What is being asked
Write out the data once more, exactly as it reads.

Available data
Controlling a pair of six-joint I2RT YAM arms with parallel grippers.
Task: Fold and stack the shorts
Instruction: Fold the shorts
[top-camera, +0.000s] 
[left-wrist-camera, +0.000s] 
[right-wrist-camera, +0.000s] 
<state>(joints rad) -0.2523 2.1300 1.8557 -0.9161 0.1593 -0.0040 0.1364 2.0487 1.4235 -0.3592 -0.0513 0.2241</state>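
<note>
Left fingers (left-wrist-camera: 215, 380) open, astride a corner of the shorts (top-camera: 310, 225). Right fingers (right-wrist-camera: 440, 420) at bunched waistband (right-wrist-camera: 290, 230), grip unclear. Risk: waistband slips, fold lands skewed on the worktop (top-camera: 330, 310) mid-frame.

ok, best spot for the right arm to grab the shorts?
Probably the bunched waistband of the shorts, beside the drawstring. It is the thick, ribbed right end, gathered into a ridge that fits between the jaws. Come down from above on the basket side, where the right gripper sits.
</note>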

Response area
Controlling a pair of six-joint I2RT YAM arms with parallel grippers.
Task: Fold and stack the shorts
Instruction: Fold the shorts
[top-camera, +0.000s] 
[left-wrist-camera, +0.000s] 
[right-wrist-camera, +0.000s] 
<state>(joints rad) -0.2523 2.1300 1.8557 -0.9161 0.1593 -0.0040 0.1364 2.0487 1.4235 -0.3592 -0.0513 0.2241</state>
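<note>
Left fingers (left-wrist-camera: 215, 380) open, astride a corner of the shorts (top-camera: 310, 225). Right fingers (right-wrist-camera: 440, 420) at bunched waistband (right-wrist-camera: 290, 230), grip unclear. Risk: waistband slips, fold lands skewed on the worktop (top-camera: 330, 310) mid-frame.

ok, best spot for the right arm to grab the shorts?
Probably the bunched waistband of the shorts, beside the drawstring. It is the thick, ribbed right end, gathered into a ridge that fits between the jaws. Come down from above on the basket side, where the right gripper sits.
</note>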

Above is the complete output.